Instructions to follow:
Keep the images out while you set down the data exactly.

┄┄┄┄┄┄

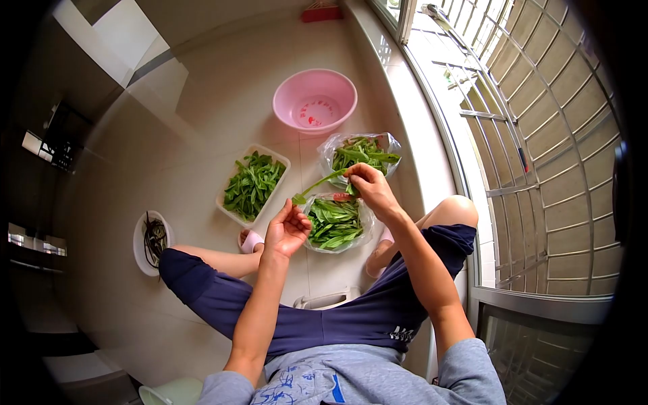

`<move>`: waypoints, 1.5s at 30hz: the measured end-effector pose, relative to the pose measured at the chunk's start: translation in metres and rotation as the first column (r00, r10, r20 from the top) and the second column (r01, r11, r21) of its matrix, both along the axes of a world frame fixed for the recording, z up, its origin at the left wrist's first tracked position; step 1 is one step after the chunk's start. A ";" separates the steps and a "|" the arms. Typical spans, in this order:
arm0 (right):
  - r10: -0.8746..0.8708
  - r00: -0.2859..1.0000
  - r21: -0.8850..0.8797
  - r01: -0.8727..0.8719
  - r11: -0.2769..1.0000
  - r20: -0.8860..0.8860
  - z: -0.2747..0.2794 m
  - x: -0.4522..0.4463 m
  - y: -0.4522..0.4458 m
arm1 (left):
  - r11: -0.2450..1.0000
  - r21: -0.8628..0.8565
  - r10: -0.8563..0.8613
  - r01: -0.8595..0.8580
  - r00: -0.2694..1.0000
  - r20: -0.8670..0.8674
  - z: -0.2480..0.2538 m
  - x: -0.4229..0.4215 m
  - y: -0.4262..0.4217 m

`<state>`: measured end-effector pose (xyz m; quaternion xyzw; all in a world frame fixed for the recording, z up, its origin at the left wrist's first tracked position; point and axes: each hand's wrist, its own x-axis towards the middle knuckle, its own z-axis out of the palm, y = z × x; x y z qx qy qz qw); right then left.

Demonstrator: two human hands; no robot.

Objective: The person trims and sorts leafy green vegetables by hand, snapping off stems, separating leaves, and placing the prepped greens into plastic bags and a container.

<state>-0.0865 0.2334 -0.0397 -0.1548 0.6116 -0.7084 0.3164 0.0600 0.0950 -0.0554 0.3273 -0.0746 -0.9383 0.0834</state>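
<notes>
A long leafy green stalk (322, 181) stretches between my two hands, above the bags of greens. My right hand (372, 189) pinches its upper end, with a bit of leaf (351, 190) hanging under the fingers. Palm up and fingers curled, my left hand (288, 231) grips the leafy lower end at its fingertips. Below the hands sits a clear plastic bag (366, 233) of long green leaves (333, 224). Just beyond my right hand, another clear bag (327, 150) holds leafy stalks (359, 150). Left of them, a pale rectangular tub (287, 165) is heaped with leaves (254, 183).
A pink basin (280, 101) stands farther out on the tiled floor (202, 121). By my left knee is a white bowl (138, 246) with dark stringy scraps (155, 239). A raised sill and a barred window (533, 148) run along the right. A pale green container (172, 393) is at lower left.
</notes>
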 end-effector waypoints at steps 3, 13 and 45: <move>0.215 0.967 -0.039 -0.212 0.977 0.134 -0.001 -0.004 0.005 | 1.000 0.010 -0.006 0.006 1.000 -0.009 0.001 0.002 -0.001; 0.282 0.936 -0.193 -0.243 0.951 0.212 0.019 0.007 0.003 | 1.000 -0.015 -0.023 0.022 0.999 -0.040 -0.003 0.005 0.001; 0.449 0.892 0.173 -0.436 0.883 -0.046 0.021 0.017 0.001 | 0.646 -0.749 -0.182 0.149 0.983 0.038 0.008 0.016 0.008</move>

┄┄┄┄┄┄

Response for this exercise:
`<move>`: waypoints, 1.5s at 30hz: the measured end-effector pose, relative to the pose measured at the chunk's start: translation in metres and rotation as the first column (r00, r10, r20 from the top) and the second column (r01, r11, r21) of its matrix, both along the axes of a world frame fixed for the recording, z up, its origin at the left wrist's first tracked position; step 1 is one step after the chunk's start. A ";" separates the steps and a "|" the arms. Typical spans, in this order:
arm0 (right):
  - r10: -0.8746..0.8708
  - r00: -0.2859..1.0000
  - r21: -0.8850..0.8797
  - r01: -0.8727..0.8719
  - r11: -0.2769..1.0000
  - r20: -0.8860..0.8860
  - z: -0.2747..0.2794 m
  - x: -0.4522..0.4463 m
  - y: -0.4522..0.4458 m
arm1 (left):
  - r11: -0.2450..1.0000
  - r21: -0.8628..0.8565
  - r10: -0.8563..0.8613
  - r01: -0.8595..0.8580
  - r00: -0.2694..1.0000
  - r20: -0.8670..0.8674
  - z: -0.2480..0.2538 m
  - x: -0.4229..0.4215 m
  - y: -0.4262..0.4217 m

`<state>`: measured end-effector pose (xyz m; quaternion xyzw; all in a world frame fixed for the recording, z up, its origin at the left wrist's first tracked position; point and axes: each hand's wrist, its own x-axis towards the middle knuckle, its own z-axis out of the palm, y = z × x; x y z qx qy qz qw); right then left.

Demonstrator: two human hands; no robot.

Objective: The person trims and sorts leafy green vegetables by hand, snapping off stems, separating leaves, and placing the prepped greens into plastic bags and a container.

<state>-0.0865 0.2334 -0.0397 -0.1548 0.6116 -0.7084 0.3164 0.0600 0.0950 -0.0554 0.3273 -0.0746 -0.9383 0.0834</state>
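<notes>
A long leafy green stalk (322, 181) stretches between my two hands, above the bags of greens. My right hand (372, 189) pinches its upper end, with a bit of leaf (351, 190) hanging under the fingers. Palm up and fingers curled, my left hand (288, 231) grips the leafy lower end at its fingertips. Below the hands sits a clear plastic bag (366, 233) of long green leaves (333, 224). Just beyond my right hand, another clear bag (327, 150) holds leafy stalks (359, 150). Left of them, a pale rectangular tub (287, 165) is heaped with leaves (254, 183).
A pink basin (280, 101) stands farther out on the tiled floor (202, 121). By my left knee is a white bowl (138, 246) with dark stringy scraps (155, 239). A raised sill and a barred window (533, 148) run along the right. A pale green container (172, 393) is at lower left.
</notes>
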 end-effector waypoints at steps 3, 13 and 45: <move>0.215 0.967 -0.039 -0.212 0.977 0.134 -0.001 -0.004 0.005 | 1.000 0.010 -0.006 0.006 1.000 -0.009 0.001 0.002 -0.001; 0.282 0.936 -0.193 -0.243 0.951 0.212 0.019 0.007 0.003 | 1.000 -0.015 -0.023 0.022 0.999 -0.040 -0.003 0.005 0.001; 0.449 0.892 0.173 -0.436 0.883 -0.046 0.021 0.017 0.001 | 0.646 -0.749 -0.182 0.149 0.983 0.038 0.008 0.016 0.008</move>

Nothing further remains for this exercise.